7.2Parties' Participation

 

7.2.1 Initial Participation

 

Subject to the provisions of Section 7.1.d) hereinabove, the Parties’ initial
share participation in the Joint Venture shall be as follows (the “Initial
Participation”):

 

GHG: Forty-two point five per cent (42.5%)

MCOA: Forty-two point five per cent (42.5%)
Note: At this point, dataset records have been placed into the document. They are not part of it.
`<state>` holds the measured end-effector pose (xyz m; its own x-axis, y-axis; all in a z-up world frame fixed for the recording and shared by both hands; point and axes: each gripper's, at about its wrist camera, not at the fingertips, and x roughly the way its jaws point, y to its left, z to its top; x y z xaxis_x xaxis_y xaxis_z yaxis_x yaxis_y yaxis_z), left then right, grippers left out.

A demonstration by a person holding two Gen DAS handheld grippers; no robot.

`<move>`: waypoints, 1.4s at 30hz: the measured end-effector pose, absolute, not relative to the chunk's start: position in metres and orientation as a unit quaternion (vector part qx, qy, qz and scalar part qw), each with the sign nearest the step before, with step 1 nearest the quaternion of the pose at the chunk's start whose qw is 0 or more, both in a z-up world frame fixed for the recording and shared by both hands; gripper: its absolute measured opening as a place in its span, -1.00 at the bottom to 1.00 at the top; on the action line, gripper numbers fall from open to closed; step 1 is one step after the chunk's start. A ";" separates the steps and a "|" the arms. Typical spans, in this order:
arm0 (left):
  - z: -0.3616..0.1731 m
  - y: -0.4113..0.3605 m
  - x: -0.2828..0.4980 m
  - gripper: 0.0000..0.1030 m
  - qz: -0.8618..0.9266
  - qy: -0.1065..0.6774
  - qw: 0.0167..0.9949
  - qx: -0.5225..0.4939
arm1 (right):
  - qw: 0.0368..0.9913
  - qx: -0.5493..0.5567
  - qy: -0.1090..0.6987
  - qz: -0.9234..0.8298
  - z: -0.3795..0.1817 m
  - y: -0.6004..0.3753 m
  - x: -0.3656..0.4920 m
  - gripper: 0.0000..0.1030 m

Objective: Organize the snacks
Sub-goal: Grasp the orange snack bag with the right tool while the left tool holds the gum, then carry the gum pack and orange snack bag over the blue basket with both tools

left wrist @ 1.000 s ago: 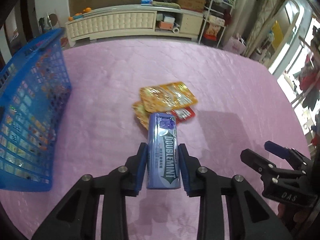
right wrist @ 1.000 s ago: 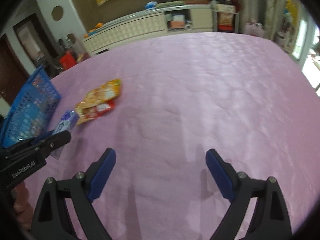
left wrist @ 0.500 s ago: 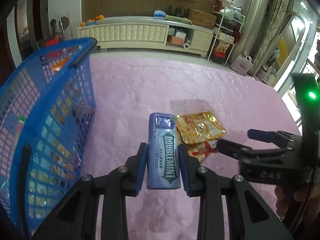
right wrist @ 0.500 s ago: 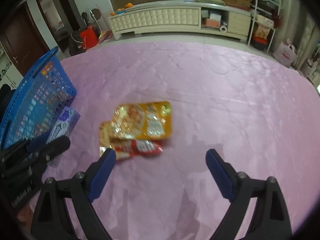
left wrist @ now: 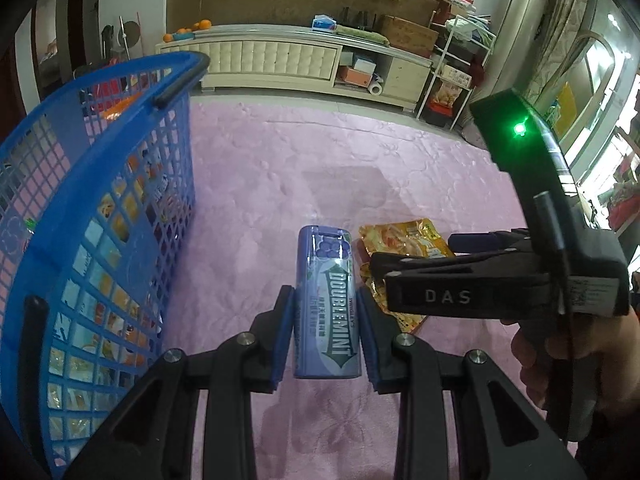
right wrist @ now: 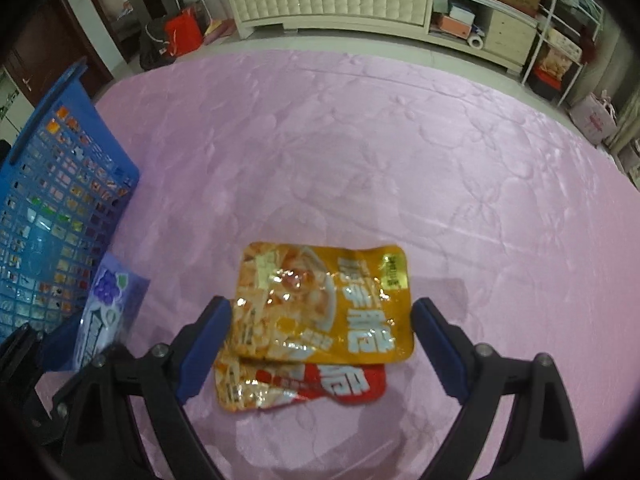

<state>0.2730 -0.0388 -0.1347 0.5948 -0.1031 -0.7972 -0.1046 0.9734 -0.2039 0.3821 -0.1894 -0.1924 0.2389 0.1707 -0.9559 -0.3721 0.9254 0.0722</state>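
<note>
My left gripper (left wrist: 326, 312) is shut on a purple Doublemint gum box (left wrist: 328, 304) and holds it above the pink cloth, just right of the blue mesh basket (left wrist: 92, 216). The gum box also shows in the right wrist view (right wrist: 108, 312). My right gripper (right wrist: 320, 344) is open, its fingers either side of a yellow snack packet (right wrist: 324, 304) that lies on a red-and-yellow packet (right wrist: 304, 388). The right gripper also shows in the left wrist view (left wrist: 416, 252), over the packets (left wrist: 400, 236).
The basket (right wrist: 52, 208) holds several snacks and stands at the table's left. The pink tablecloth (right wrist: 360, 140) spreads far and right. A white cabinet (left wrist: 280, 60) and shelves stand beyond the table.
My left gripper carried the gum box left, up beside the basket. My right gripper moved left and forward to straddle the two packets.
</note>
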 end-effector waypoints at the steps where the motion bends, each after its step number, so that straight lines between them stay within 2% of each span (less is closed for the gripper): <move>1: -0.135 -0.039 0.273 -0.45 0.000 0.451 0.885 -0.117 | 0.782 -0.088 0.592 0.173 -0.193 -0.189 0.383 0.82; 5: -0.139 -0.038 0.273 -0.45 -0.001 0.457 0.881 -0.119 | 0.785 -0.106 0.582 0.182 -0.196 -0.185 0.383 0.80; 7: -0.140 -0.039 0.272 -0.45 0.001 0.459 0.881 -0.116 | 0.791 -0.119 0.573 0.179 -0.198 -0.183 0.380 0.70; 12: -0.140 -0.041 0.273 -0.45 -0.001 0.461 0.879 -0.121 | 0.802 -0.143 0.546 0.198 -0.193 -0.181 0.367 0.02; 13: -0.139 -0.041 0.273 -0.45 0.000 0.461 0.879 -0.121 | 0.803 -0.149 0.541 0.199 -0.191 -0.180 0.366 -0.28; 15: -0.139 -0.041 0.275 -0.45 0.001 0.461 0.879 -0.121 | 0.807 -0.157 0.535 0.194 -0.190 -0.182 0.365 -0.47; 22: -0.133 -0.041 0.273 -0.45 0.002 0.458 0.881 -0.120 | 0.827 -0.093 0.514 0.205 -0.169 -0.209 0.355 -0.65; 28: -0.111 -0.050 0.258 -0.45 -0.002 0.442 0.890 -0.110 | 0.833 -0.076 0.508 0.207 -0.138 -0.218 0.333 -0.66; 42: -0.024 -0.050 0.190 -0.45 -0.011 0.377 0.920 -0.106 | 0.858 -0.043 0.473 0.196 -0.056 -0.231 0.256 -0.65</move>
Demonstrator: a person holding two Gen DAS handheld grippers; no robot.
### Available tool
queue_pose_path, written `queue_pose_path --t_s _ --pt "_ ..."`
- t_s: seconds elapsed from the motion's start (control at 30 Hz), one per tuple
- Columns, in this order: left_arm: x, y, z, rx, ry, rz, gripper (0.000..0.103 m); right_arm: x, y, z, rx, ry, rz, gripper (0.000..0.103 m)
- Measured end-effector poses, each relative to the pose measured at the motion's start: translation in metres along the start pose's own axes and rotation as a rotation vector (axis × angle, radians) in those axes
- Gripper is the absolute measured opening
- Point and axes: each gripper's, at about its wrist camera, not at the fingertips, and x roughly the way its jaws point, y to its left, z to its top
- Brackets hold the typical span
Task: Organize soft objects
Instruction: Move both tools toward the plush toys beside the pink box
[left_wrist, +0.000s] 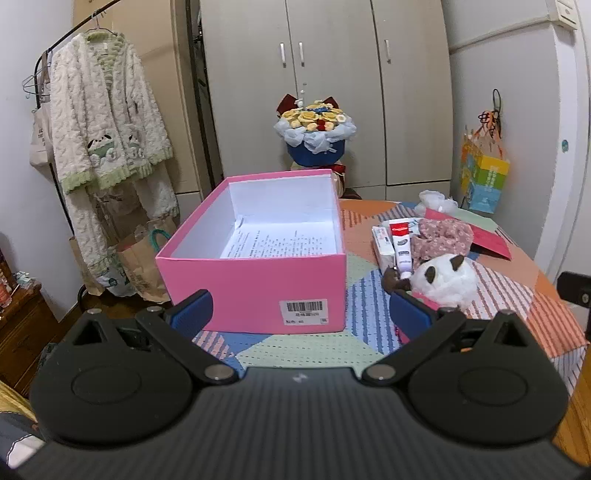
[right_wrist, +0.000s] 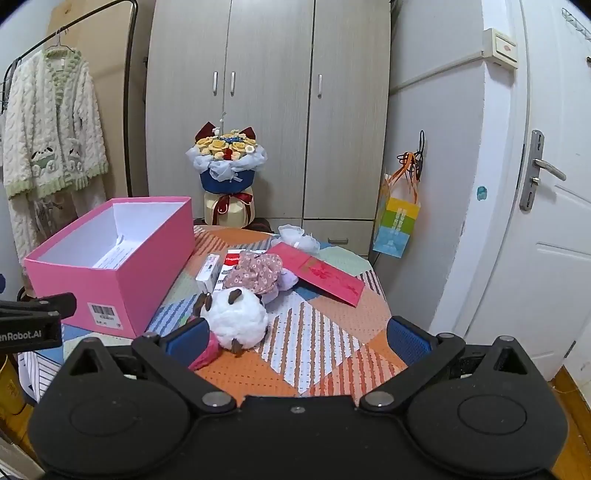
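The table (right_wrist: 332, 317) wears a patchwork cloth (right_wrist: 317, 343). Directly ahead of the left gripper (left_wrist: 301, 314) sits an open pink box (left_wrist: 258, 284). Ahead-left of the right gripper (right_wrist: 295, 336) lie a white plush (right_wrist: 236, 319), a floral fabric piece (right_wrist: 258, 273), small cartons (right_wrist: 208, 273) and a red envelope (right_wrist: 325, 277).

Barcode label (left_wrist: 303, 311) print on the pink box (left_wrist: 258, 291) too small to read, toothpaste tube (right_wrist: 232, 260) mostly hidden behind floral scrunchie (right_wrist: 255, 275), plush panda (right_wrist: 236, 319) partly behind right gripper's near finger.
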Motion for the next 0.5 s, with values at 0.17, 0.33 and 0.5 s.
queue_pose_path --t_s 0.17,0.33,0.5 --pt "-0.0038 -0.0016 -0.0037 0.019 -0.003 -0.001 0.103 0.0005 0.0007 -0.0030 0.003 0.012 0.011 0.103" --pt "-0.0064 -0.0004 -0.0038 0.020 -0.005 0.000 0.103 0.0009 0.0007 -0.0033 0.000 0.018 0.018 0.103" --pt "-0.0048 -0.0001 -0.0042 0.015 0.018 -0.007 0.103 0.0016 0.0001 -0.0060 -0.003 0.033 0.032 0.103"
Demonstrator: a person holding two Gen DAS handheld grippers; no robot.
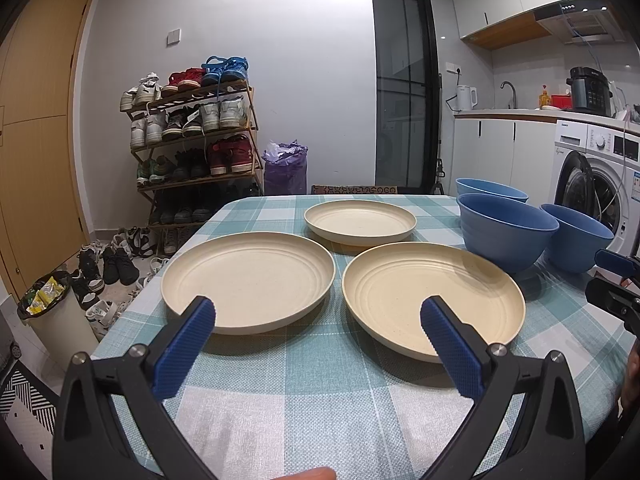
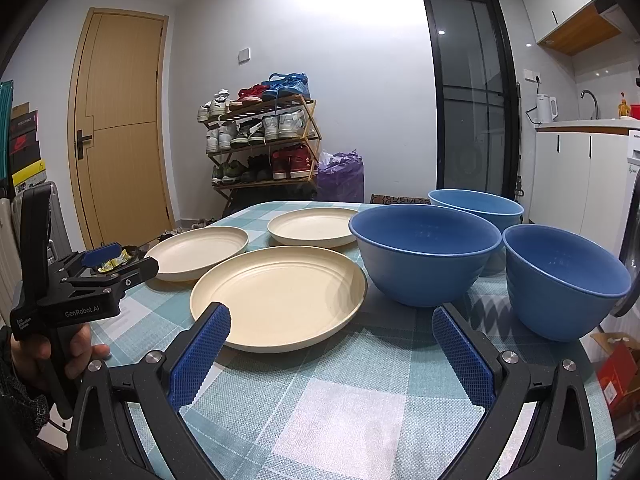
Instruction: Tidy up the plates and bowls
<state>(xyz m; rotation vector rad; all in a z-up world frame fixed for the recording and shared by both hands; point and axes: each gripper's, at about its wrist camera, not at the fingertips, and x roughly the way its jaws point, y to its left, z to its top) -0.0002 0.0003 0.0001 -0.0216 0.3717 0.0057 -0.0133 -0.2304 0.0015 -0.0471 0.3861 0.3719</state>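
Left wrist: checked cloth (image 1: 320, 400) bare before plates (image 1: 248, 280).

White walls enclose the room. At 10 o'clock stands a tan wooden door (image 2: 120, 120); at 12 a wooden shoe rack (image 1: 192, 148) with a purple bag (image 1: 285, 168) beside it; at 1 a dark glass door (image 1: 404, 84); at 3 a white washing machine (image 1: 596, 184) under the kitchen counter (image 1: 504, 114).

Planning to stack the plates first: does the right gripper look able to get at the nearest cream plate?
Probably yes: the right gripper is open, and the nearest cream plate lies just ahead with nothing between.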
TTO: Fifteen percent (15.0%)

TOTAL one hundred percent (100.0%)

 

7.2.2 Purchase of TTO’s First Tranche Participation

 

Once the First Escrow Release milestone is reached, as this term is defined in
Section 7.4.2 i) herein, being the date when 20,000 hemp clones have been
planted at the Scio farm, TTO, in exchange for the purchase by GHG and MCOA of
five percent (5.0%) of his Initial Participation, will receive the following
from GHG and MCOA, as more fully detailed in Schedule “A” attached hereto, being
understood and agreed upon by the Parties hereto, that such purchase of the
First Tranche Participation shall be made in accordance with the terms and
conditions of a separate share purchase agreement to be entered between GHG,
MCOA and TTO, containing appropriate and mandatory representations and
warranties from GHG, MCOA and TTO that are customary in similar transactions:

 

-250,000 common shares from the share capital of GHG, issued at a price of
US$0.12 per common share, for a total pre-Project value of US$30,000 based on
the capital expenditures of the Project;

 

-250,000 common share purchase warrants entitling its holder to purchase one
common share in the share capital of GHG at a price of US$0.12 per common share
for a period of 60 months from the date of issuance;

 

-1,000,000 common shares from the share capital of MCOA, issued at a price of
US$0.03 per common share for a total pre-Project value of US$30,000 based on the
capital expenditures of the Project; and

 

-1,000,000 common share purchase warrants entitling its holder to purchase one
common share in the share capital of MCOA at a price of $0.03 per common share
for a period of 60 months from the date of issuance.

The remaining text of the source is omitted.